> Task to complete
Write out the lines below exactly, beginning at the one with "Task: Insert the" and stopping after the one with "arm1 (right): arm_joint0"; the pictures are not copied.

--- Material to process Enclosed Below ---

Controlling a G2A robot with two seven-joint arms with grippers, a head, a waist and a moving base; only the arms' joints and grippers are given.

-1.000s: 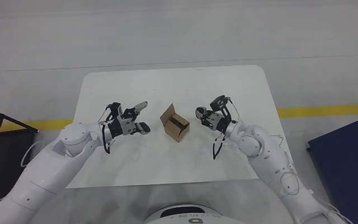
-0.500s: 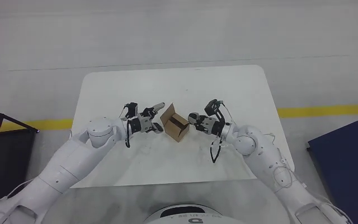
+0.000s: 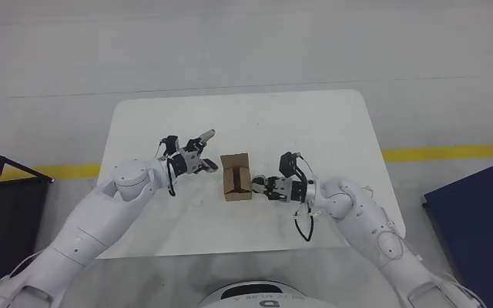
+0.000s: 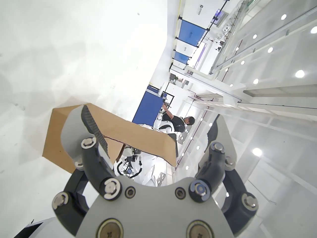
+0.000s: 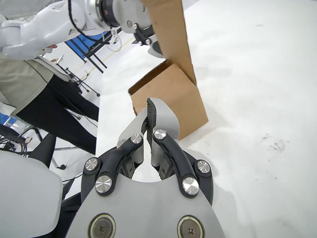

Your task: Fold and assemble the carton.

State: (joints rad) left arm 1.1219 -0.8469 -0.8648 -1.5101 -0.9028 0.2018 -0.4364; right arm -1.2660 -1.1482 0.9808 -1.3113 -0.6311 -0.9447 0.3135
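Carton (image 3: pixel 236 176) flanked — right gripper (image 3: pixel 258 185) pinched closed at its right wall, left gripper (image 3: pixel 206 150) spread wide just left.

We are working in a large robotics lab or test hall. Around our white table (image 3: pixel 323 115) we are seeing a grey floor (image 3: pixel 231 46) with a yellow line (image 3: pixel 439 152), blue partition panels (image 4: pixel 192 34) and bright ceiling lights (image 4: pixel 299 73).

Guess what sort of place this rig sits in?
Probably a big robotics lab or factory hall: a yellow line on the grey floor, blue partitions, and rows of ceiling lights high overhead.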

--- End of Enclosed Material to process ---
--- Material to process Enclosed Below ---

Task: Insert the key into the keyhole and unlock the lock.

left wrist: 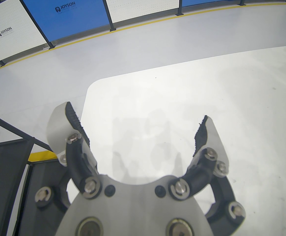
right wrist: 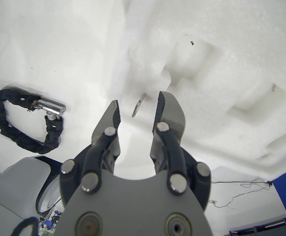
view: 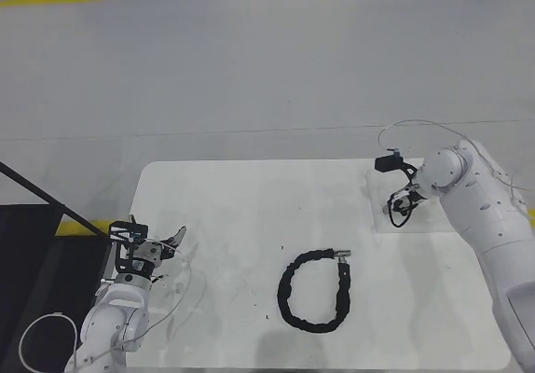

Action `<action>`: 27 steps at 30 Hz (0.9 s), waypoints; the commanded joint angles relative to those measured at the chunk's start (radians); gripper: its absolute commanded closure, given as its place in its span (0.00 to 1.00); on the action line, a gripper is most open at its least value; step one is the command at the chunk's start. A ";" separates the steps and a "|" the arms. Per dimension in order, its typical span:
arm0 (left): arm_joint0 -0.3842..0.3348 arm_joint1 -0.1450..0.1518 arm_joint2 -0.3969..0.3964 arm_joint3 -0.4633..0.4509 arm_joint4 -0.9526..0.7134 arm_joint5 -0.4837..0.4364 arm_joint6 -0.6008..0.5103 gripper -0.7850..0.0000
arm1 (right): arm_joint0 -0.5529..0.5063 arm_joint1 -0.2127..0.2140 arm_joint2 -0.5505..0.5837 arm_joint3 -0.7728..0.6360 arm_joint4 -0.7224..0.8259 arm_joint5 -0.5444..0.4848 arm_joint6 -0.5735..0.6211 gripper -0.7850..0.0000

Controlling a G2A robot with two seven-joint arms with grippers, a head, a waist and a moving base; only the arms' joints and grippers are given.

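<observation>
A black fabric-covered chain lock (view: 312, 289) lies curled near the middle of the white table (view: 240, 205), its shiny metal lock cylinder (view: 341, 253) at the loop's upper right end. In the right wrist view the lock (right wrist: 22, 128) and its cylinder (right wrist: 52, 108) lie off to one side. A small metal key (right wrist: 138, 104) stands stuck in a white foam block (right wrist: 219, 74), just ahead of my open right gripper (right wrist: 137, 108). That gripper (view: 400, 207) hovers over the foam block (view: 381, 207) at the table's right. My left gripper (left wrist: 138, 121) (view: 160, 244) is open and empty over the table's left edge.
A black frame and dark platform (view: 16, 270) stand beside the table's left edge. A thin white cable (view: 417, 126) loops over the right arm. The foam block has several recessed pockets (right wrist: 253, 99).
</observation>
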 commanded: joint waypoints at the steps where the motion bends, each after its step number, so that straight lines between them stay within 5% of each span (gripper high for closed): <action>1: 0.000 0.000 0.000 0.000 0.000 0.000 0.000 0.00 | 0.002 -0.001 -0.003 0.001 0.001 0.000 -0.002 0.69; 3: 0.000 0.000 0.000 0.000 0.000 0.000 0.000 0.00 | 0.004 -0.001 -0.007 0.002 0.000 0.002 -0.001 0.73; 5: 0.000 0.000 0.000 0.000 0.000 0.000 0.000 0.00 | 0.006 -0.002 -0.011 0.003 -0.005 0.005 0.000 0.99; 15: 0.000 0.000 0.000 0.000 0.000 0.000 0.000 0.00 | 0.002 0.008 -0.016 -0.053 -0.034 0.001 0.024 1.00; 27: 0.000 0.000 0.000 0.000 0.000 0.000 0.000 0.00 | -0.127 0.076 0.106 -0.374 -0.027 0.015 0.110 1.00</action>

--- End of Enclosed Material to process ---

> Response to this exercise
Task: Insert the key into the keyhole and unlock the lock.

left wrist: 
right wrist: 
view: 

Action `<action>`: 27 steps at 30 Hz (0.9 s), waypoints; the commanded joint angles relative to those measured at the chunk's start (radians); gripper: its absolute commanded closure, given as its place in its span (0.00 to 1.00); on the action line, a gripper is most open at its least value; step one is the command at the chunk's start. A ";" separates the steps and a "|" the arms. Per dimension in order, its typical span:
arm0 (left): arm_joint0 -0.3842..0.3348 arm_joint1 -0.1450..0.1518 arm_joint2 -0.3969..0.3964 arm_joint3 -0.4633..0.4509 arm_joint4 -0.9526..0.7134 arm_joint5 -0.4837..0.4364 arm_joint6 -0.6008..0.5103 gripper -0.7850..0.0000
arm1 (right): arm_joint0 -0.5529..0.5063 arm_joint1 -0.2127..0.2140 arm_joint2 -0.5505..0.5837 arm_joint3 -0.7728..0.6360 arm_joint4 -0.7224..0.8259 arm_joint5 -0.5444..0.4848 arm_joint6 -0.5735..0.6211 gripper -0.7850..0.0000

The full answer has been given.